I cut the cork matting into 3¾” square pieces (a fraction smaller than the tile) and I used 100% PVA glue (not the 50/50 mix) to cover each mat:
You can actually see the pen lines above where I marked out the 3¾” squares prior to cutting out the cork.
I did have to use thick layer of glue as is soaked into the cork fairly quickly:
I then placed the cork on the back of the tile:
As you can see, I got quite carried away making the tiles!!! Well, since I had gone to all the trouble to cut out the cork (which was a real pain, to be honest as the cork (which was in a roll) kept rolling back up as I was trying to cut it out;) !) I thought I may was well use the whole box of tiles
Anyhow, this was the first lot of coasters I made, ready for the drying:
There were actually a further 12 tiles as I made these into Christmas gifts for friends and family, although I did use Stampin’ Up! paper on the other tiles.
The tiles needed to be pressed down really hard to ensure that the cork adhered firmly to the tile.
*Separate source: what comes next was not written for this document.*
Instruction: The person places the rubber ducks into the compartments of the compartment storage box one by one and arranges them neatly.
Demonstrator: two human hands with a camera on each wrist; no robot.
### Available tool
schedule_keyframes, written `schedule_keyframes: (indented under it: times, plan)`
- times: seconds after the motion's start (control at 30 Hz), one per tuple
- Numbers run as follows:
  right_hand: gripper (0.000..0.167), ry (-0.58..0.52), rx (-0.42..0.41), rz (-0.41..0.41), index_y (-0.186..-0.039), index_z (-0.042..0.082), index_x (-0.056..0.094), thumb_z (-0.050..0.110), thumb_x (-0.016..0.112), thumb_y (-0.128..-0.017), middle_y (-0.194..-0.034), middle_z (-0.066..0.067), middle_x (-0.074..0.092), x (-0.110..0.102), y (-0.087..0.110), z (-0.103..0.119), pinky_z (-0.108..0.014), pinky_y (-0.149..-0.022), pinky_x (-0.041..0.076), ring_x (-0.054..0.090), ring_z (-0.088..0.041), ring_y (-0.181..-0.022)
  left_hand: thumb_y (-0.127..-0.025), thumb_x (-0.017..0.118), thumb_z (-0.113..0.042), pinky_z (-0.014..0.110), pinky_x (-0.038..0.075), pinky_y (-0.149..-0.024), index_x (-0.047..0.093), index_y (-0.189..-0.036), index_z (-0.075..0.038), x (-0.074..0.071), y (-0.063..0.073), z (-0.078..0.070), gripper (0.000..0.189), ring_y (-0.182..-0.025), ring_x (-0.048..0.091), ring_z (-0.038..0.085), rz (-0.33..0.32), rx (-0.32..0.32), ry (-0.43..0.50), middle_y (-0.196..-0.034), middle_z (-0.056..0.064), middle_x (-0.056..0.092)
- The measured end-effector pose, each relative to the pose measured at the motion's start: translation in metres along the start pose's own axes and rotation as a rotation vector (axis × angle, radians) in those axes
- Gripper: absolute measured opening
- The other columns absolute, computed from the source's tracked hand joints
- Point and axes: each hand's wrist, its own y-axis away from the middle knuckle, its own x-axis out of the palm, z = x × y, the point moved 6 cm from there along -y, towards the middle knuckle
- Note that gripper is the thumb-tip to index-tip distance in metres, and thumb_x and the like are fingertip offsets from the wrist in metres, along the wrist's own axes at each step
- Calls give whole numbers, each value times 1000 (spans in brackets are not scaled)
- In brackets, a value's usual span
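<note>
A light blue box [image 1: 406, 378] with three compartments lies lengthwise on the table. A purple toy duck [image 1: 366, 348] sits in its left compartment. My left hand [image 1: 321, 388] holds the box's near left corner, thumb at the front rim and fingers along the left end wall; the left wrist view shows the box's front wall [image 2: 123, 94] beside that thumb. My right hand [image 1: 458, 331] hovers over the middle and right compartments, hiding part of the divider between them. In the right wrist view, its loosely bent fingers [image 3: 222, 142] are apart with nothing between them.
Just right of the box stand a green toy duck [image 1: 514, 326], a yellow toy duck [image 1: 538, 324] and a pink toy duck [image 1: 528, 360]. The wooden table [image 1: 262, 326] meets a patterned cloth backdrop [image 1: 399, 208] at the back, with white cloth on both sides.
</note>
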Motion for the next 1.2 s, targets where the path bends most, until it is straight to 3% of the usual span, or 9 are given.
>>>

I placed the tiles underneath a large (and heavy!) wallpaper book and left them to dry. You do need to use something heavy to keep the cork matting flat underneath the tile as it took about a week to dry the tiles. Mind you, my office is not necessarily the warmest of places so chances are, the tiles would have dried sooner in a warmer location.
When I was sure the tiles and cork were 100% dry, I covered the front of the tiles with a sealant.
The sealant dried clear and was to form a waterproof covering. I also brushed over some clear varnish just to make absolutely certain the tiles were waterproof.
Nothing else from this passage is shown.